Delhomme Wireline
Delhomme Wireline
Jean-Pierre DELHOMME
Schlumberger Water Services, Le Palatin 1 - 1, cours du Triangle, 92936 La Defense Cedex - France
Note
The author is indebted to the numerous Schlumberger geologists, petrophysicists and reservoir engineers
who co-authored the articles published by Schlumberger on permeability since 1980. The present paper
borrows ideas and even sentences, sometimes cited verbatim, from the 9 papers that are listed at the
beginning of the bibliographical section. Nevertheless, rather than corporate views, this paper mainly
reflects the author’s opinion.
Abstract
For decades, a constant objective of wireline logging has been to obtain a continuous permeability log.

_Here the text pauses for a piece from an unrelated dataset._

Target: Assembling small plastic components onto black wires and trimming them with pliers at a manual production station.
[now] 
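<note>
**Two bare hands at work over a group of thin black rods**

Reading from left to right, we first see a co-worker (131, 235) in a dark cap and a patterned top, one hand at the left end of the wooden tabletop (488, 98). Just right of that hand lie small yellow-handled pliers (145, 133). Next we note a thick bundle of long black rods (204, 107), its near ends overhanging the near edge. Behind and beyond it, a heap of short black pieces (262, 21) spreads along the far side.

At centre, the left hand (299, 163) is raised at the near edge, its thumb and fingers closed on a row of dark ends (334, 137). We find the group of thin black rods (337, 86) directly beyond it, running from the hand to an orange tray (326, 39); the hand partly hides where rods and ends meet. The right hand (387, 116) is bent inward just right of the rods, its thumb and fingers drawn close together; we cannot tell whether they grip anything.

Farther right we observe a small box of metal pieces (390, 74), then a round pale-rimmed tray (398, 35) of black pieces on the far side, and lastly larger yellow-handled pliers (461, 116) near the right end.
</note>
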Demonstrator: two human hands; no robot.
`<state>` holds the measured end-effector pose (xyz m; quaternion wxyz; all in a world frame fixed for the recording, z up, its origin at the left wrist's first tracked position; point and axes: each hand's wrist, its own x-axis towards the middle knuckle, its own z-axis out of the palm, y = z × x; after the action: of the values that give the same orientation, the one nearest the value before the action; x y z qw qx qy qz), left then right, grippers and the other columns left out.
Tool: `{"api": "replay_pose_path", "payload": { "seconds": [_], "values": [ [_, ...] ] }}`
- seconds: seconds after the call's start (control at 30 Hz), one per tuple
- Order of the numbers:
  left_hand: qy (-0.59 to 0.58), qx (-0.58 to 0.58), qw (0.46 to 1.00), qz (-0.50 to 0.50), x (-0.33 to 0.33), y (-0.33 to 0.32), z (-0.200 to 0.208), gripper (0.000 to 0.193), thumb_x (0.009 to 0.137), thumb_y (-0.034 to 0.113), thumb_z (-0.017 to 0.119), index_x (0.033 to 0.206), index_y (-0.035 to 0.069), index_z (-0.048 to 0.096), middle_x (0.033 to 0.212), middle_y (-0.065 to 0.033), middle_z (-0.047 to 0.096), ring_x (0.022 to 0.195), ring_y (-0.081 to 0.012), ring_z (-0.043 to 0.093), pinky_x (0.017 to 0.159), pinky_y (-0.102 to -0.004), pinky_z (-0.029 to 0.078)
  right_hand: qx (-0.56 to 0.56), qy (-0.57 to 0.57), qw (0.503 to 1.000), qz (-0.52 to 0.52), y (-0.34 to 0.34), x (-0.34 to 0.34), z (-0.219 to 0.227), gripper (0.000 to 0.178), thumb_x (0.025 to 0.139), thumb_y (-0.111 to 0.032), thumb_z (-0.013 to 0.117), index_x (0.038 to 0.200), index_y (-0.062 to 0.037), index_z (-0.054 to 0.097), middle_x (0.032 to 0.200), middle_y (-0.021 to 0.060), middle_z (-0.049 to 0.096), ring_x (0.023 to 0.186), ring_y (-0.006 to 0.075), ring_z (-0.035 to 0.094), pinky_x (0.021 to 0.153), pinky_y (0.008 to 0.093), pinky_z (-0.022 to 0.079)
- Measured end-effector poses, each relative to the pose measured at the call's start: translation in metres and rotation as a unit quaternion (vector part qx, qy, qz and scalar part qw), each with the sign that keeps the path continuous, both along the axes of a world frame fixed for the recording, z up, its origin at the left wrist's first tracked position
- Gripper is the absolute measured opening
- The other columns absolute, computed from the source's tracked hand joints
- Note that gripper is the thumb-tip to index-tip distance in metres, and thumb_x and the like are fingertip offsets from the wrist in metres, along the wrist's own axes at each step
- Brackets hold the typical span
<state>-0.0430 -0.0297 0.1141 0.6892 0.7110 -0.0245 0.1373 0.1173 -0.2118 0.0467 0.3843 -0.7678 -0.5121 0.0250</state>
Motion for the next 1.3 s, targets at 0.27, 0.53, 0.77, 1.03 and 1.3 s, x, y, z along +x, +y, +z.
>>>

Except for a few attempts such as the search for an acoustic log response that could directly yield a
permeability indicator, most of the initial efforts have been directed towards deriving permeability from the
combination of porosity with some other log-derived property related to the type of pore geometry. In
sandstones, excellent results have recently been obtained with nuclear magnetic resonance (NMR) logging
that, by itself, provides information on both porosity and pore size distribution. In carbonates, the NMR
approach sometimes breaks down but the information about carbonate rock facies carried by continuous
electrical images of the borehole walls has permitted, coupled with conventional porosity logs, to generate
continuous permeability indicators in complex carbonate formations.
The challenge
Since 1856 when Henri-Philibert-Gaspard Darcy first defined fluid conductivity of a porous
material in his famous technical report known as the “Mémoire sur les fontaines publiques de la
ville de Dijon”, permeability has become one of the most studied, yet stubbornly elusive,
properties of rocks. For decades, hydrogeologists have been using pumping tests to measure
permeability in aquifers, or rather to access an average permeability-thickness value, called
transmissivity, masking permeability differences in different layers. Similarly, many well testing
techniques were developed by the petroleum industry. Well testing rapidly became an oilfield
standard because it was investigating the rock and fluid in situ, under actual reservoir flow
conditions. However, none of the well testing methods, except a rather cumbersome and lengthy
one called layer reservoir testing, are providing information about the variations of permeability
versus depth.
To achieve this goal, cores are often taken at different depths when drilling, and core samples are
analyzed under controlled laboratory conditions to measure permeability. Coring and laboratory
analyses are quite expensive procedures. Wells are therefore rarely cored continuously but, even
when they are, core permeability data can be of questionable value when only 6-inch spaced core
plugs are analyzed in heterogeneous rocks where permeability over just a few inches can vary by
five orders of magnitude. The idea thus came to try and obtain a continuous permeability profile,
using the same approach that had been successful in providing continuous profiles of porosity and
fluid saturations in the formations crossed by oil and gas, and sometimes water, wells: wireline
logging.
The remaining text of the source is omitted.